Picked this one up on curiosity. Dewar’s 18 Year Mizunara Cask Finish - an Asian market limited edition. Dewar’s Double Double 21 had been on heavy rotation for me, so expectations were set reasonably high.
The basics
- ABV: 40%
- Volume: 700ml
- Maturation: oak casks -> mizunara cask finish
- Release: Asian market limited edition. Japanese mizunara (water oak) finish
Blended Scotch finished in Japanese mizunara casks - that’s the pitch. Mizunara is a cask that carries serious weight inside Japanese whisky, and seeing it show up on a blended Scotch is what makes this bottle interesting on paper.

What mizunara is
Mizunara is the Japanese word for “water oak” (Quercus crispula). Native to Hokkaido and parts of East Asia. Slower-growing than European or American oak, with a rougher grain - which apparently makes it a pain to turn into casks.
The flavor signature it tends to lay down:
- Sandalwood, incense-like notes
- Coconut, honey, vanilla
- Oriental spice nuances
Rare enough that even Japanese distilleries don’t run it in volume. A blended Scotch using it is a premium positioning move.
Tasting notes
The color jumps out first. It’s pale. Lighter than honey. The label design, for what it’s worth, is nicely done.
Nose
Zero alcohol burn. Some of that is the 40%, but this kind of clean nose isn’t a given on a blended. Honey and vanilla lead, then quiet oak and sherry settle in behind. The sandalwood you’d expect from mizunara is unexpectedly subdued, but bury your nose in the glass long enough and a temple-incense quality drifts up from underneath. Round, soft overall - no sharp edges.
Palate
Very smooth. Honey-water sweetness first, then a light nutty layer - almond and hazelnut territory. That’s the oak talking. The sherry from the nose carries through the palate consistently, which I like. Body sits between medium and light. 40% is doing what 40% does - the flavor has a ceiling it can’t quite push past.
Finish
A layered close. Sherry, soft spice, oak, and a whisper of mizunara’s incense note all show up together. There’s a grainy, juice-box sweetness that drifts through, and the tail carries a mild bitterness that comes up with time. Medium length.
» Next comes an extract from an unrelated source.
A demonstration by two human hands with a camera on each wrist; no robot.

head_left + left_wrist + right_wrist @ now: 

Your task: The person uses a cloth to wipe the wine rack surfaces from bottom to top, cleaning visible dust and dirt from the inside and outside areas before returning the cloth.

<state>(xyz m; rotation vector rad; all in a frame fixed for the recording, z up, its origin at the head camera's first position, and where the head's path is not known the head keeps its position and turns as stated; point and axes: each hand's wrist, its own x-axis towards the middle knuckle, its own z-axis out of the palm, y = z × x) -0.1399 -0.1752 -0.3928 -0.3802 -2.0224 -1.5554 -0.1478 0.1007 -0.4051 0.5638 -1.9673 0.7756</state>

Vs. Dewar’s Double Double 21
Using Double Double 21 as the benchmark, the 18 Mizunara doesn’t quite land in the same weight class. Not a knock on the whisky - it’s a solid pour for what it is. But Double Double 21 has a structured, layered quality that this bottle trades away for softness. The 40% ABV reads like a deliberate choice aimed at an easy-drinking profile. Three more points of ABV would’ve given this a different center of gravity.
The other thing - the sherry runs evenly from nose through finish, which is a plus and a problem at the same time. For a bottle sold on a mizunara cask finish, the sandalwood and incense notes you’d show up for are mostly sitting behind the sherry. If you came for the mizunara signature, that’s the part that stings a little.
Pairings
- Almonds, hazelnuts - the nutty side of the mizunara finish lines up cleanly
- Clean Japanese bites (sashimi, light pickles) - mizunara’s Japanese DNA plays well here, and the 40% ABV suits lighter food
Bottom line
Rating: 3.9. The hit against it isn’t that it’s bad - expectations were just set high. As a proposition, “18-year blend with a mizunara cask finish” delivers a reasonable amount of what it advertises.
Would I reach for it often? Probably not. Nothing wrong with it, but nothing pulls me back either. I’d sooner reach for the Johnnie Walker Green Label 15 on a blended night, or step laterally into something like Bushmills 12 if the mood is softer. Still, an 18-year bottling with a mizunara finish isn’t something you run into often - worth a try if you see it.